◆ **Problem details**
Set down again exactly the lines of the listing below that fall between the line holding "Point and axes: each" and the line holding "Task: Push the", inclusive.

◆ **Stored data**
============================================================

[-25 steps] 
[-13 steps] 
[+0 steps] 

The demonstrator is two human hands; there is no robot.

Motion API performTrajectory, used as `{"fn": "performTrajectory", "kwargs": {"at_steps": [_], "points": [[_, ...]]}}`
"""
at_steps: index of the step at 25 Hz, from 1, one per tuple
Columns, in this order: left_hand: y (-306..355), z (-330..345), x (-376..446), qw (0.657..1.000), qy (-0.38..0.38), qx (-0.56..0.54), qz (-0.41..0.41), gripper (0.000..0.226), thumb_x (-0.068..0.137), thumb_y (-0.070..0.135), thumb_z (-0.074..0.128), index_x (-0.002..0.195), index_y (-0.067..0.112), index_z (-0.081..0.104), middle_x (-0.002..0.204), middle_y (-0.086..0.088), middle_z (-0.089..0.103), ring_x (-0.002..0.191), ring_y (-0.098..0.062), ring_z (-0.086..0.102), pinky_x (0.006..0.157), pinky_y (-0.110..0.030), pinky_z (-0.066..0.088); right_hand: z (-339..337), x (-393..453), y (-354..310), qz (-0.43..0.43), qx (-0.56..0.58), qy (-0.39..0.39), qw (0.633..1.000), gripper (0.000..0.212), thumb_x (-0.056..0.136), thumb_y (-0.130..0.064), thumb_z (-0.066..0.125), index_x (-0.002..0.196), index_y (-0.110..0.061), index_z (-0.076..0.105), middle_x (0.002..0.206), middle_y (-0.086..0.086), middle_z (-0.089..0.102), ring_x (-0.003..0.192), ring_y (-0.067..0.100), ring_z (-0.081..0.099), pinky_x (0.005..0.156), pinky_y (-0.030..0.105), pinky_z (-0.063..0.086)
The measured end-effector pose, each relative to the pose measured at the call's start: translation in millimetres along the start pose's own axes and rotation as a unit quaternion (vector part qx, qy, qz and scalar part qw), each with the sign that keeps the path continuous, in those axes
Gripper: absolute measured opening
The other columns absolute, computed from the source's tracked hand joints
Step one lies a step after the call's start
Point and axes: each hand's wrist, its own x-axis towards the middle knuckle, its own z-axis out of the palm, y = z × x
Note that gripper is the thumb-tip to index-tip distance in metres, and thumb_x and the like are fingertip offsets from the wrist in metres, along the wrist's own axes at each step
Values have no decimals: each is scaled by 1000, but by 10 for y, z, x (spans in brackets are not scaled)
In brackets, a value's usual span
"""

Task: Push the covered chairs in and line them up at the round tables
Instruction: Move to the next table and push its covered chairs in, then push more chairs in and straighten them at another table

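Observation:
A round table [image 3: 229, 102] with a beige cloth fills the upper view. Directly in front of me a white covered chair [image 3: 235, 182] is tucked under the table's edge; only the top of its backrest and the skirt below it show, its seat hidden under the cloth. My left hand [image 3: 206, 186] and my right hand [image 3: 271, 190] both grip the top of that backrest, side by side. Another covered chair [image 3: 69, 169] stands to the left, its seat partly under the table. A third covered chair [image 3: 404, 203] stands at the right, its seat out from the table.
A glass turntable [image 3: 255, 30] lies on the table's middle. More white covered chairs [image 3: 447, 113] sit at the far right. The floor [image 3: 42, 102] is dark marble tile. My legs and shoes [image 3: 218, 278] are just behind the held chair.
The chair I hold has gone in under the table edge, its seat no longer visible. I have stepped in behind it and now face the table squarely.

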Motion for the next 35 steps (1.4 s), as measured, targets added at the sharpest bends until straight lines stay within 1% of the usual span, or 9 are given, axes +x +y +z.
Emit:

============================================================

◆ **Completed exercise**
Point and axes: each hand's wrist, its own x-axis towards the middle knuckle, its own z-axis out of the palm, y = z × x
Note that gripper is the thumb-tip to index-tip distance in metres, and thumb_x and the like are fingertip offsets from the wrist in metres, along the wrist's own axes at each step
Values have no decimals: each is scaled by 1000, but by 10 for y, z, x (spans in brackets are not scaled)
In brackets, a value's usual span
"""

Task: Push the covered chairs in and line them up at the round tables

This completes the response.